----- Provided data
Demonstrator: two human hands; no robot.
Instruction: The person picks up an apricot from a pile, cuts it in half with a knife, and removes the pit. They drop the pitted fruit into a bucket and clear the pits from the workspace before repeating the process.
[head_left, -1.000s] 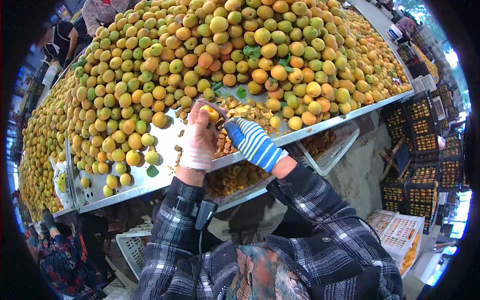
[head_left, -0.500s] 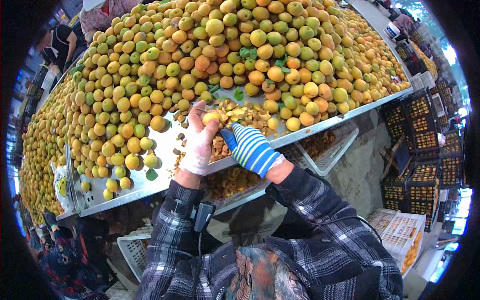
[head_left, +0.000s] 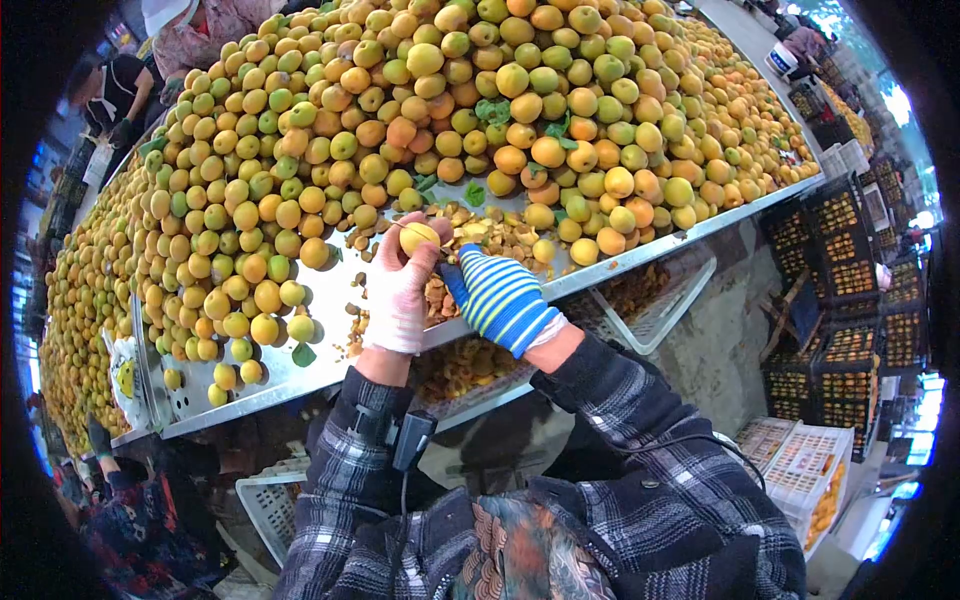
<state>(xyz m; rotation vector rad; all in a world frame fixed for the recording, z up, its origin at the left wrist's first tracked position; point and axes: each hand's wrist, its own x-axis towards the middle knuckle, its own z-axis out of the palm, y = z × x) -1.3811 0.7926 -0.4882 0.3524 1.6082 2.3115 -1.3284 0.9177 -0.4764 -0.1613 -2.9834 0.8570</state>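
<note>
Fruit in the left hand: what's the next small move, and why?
I'd probably ease the right hand in toward the fruit, with the left hand steady. The left fingers already pinch the fruit near the cut pieces, and the right hand is close beside it. Whatever the right hand holds is too small to make out.
</note>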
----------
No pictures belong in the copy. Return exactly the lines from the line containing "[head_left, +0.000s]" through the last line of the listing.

[head_left, +0.000s] 
<state>(xyz m; rotation vector rad; all in a world frame fixed for the recording, z up, its origin at the left wrist's first tracked position; point and axes: each hand's wrist, its own x-axis towards the middle knuckle, its own z-axis out of the palm, y = z × x) -1.3811 0.7926 -0.4882 0.3524 1.6082 2.3115 -1.3284 0.9177 -0.4764 -0.1613 -2.9834 0.8570</state>
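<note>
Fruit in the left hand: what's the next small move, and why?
I'd probably ease the right hand in toward the fruit, with the left hand steady. The left fingers already pinch the fruit near the cut pieces, and the right hand is close beside it. Whatever the right hand holds is too small to make out.
</note>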

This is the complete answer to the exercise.